Тайный посланник Мерит, отправленный в Суенет, был очень опытным человеком. Звали его Хапу. Родители отказались от него еще ребенком и продали его в царский дворец. В гареме этого слугу высоко ценили, он оказывал женщинам всякого рода услуги — от передачи безобидных новостей от родных до обеспечения абортивными снадобьями, потому что почти все мужчины были далеко не евнухами, и между ними и женщинами царя завязывались тайные любовные отношения, которые разделял также и Хапу. Врач еще трехлетнему раздавил ему яички, но не удалил их, поэтому детей у него не могло быть, но он остался полноценным мужчиной. С Бикет, которую он уважал и почитал, его связывали и любовные отношения, которые, если она позволяла, получали продолжение в постели и имели то преимущество, что оставались всегда без последствий. Хапу был опытным человеком во всех отношениях. Он всегда выказывал себя верным и надежным, однако при случае не упускал своей выгоды. Он не отказывался от возможности заработать даже малую сумму, а уж большую тем более. Эта возможность теперь ему представилась, поэтому он выполнял поручение царевны с большим старанием.

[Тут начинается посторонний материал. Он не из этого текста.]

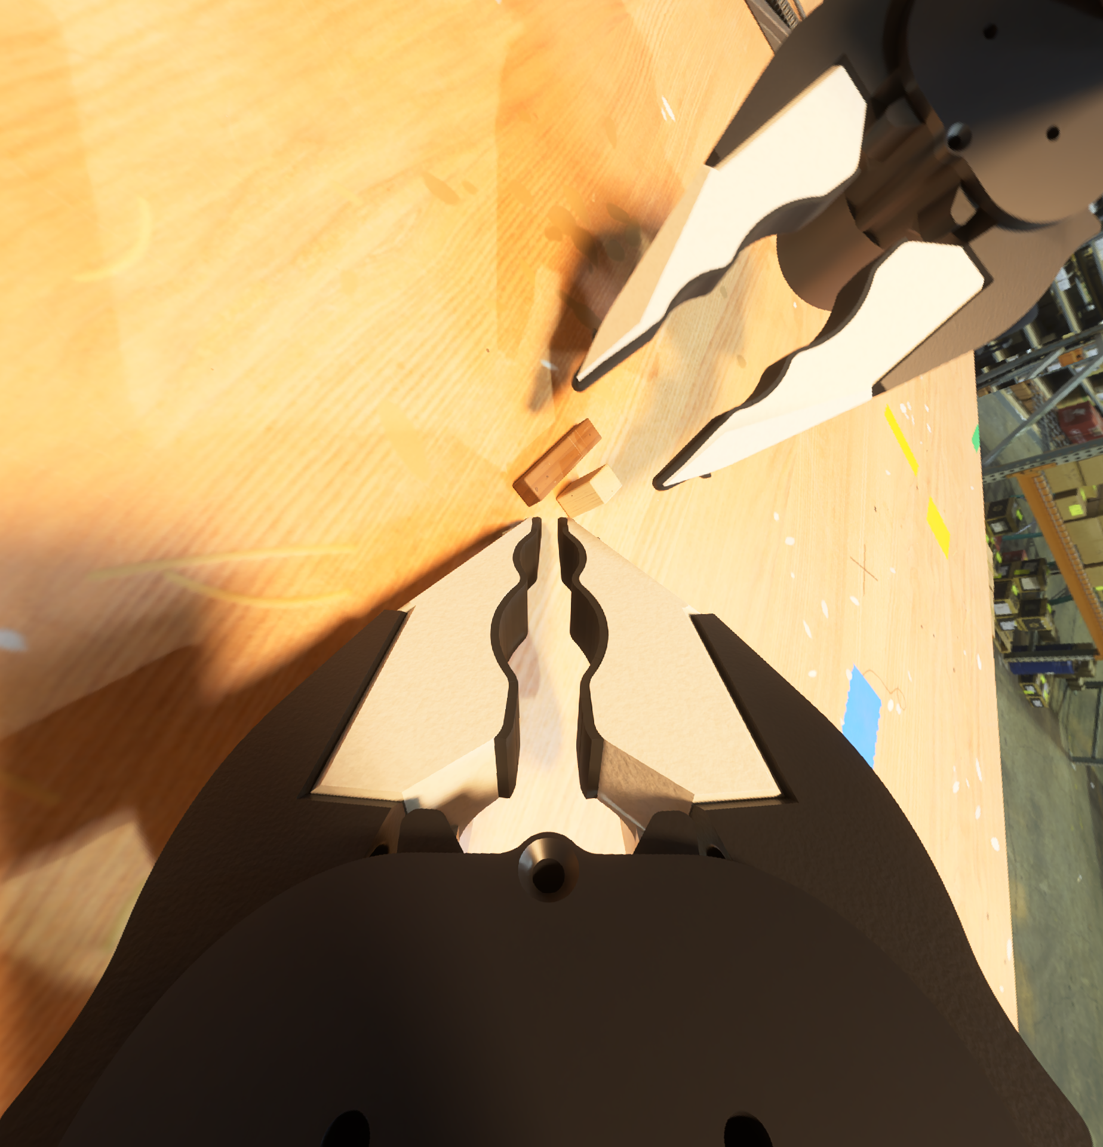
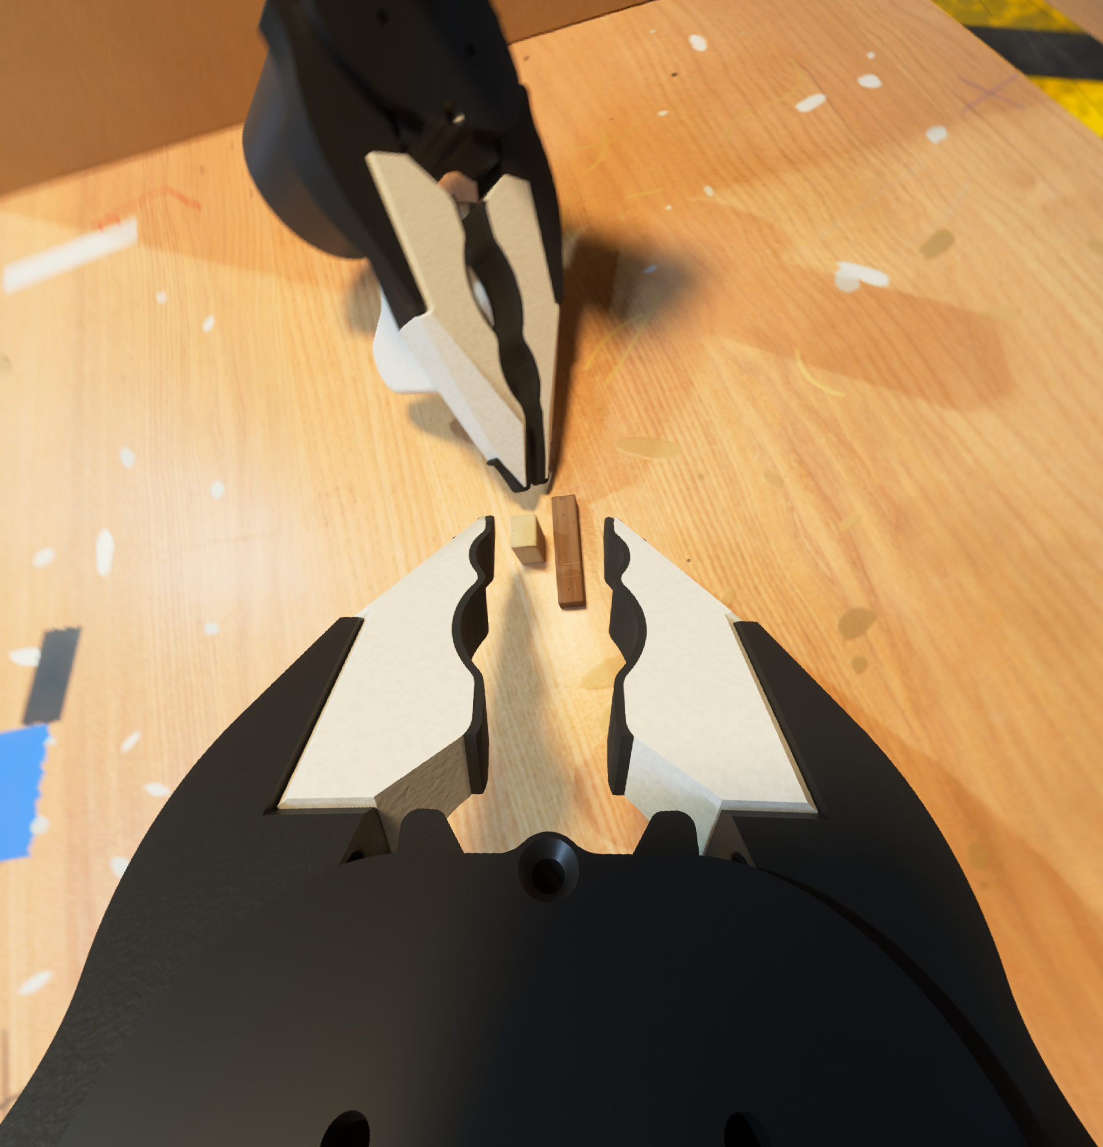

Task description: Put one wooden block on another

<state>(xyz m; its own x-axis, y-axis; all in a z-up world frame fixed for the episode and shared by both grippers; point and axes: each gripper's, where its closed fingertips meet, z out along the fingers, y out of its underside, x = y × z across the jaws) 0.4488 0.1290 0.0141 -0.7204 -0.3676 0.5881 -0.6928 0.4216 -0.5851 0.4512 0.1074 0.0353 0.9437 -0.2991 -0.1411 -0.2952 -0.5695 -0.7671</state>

Он нес с собой маленькое письмецо от Мерит. Из него, даже если бы его обнаружили, нельзя было понять, что речь идет о принцессе и Пиае. Оно гласило:
Любимый, ты и в несчастье не забыт, и мы делаем все, чтобы сократить твои страдания. Держись и никогда не забывай, что у тебя навсегда есть место в сердце твоей майт-шерит.
Только Пиай называл ее маленькой львицей. А Хапу вообще ничего об этом не знал. Он давно понял, что в любом случае лучше ничего не знать и заниматься только тем, что ему поручено. Ему пообещали деб золотом, если удастся передать письмо некоему Пиайю, который работает как каторжник в гранитных каменоломнях Суенета.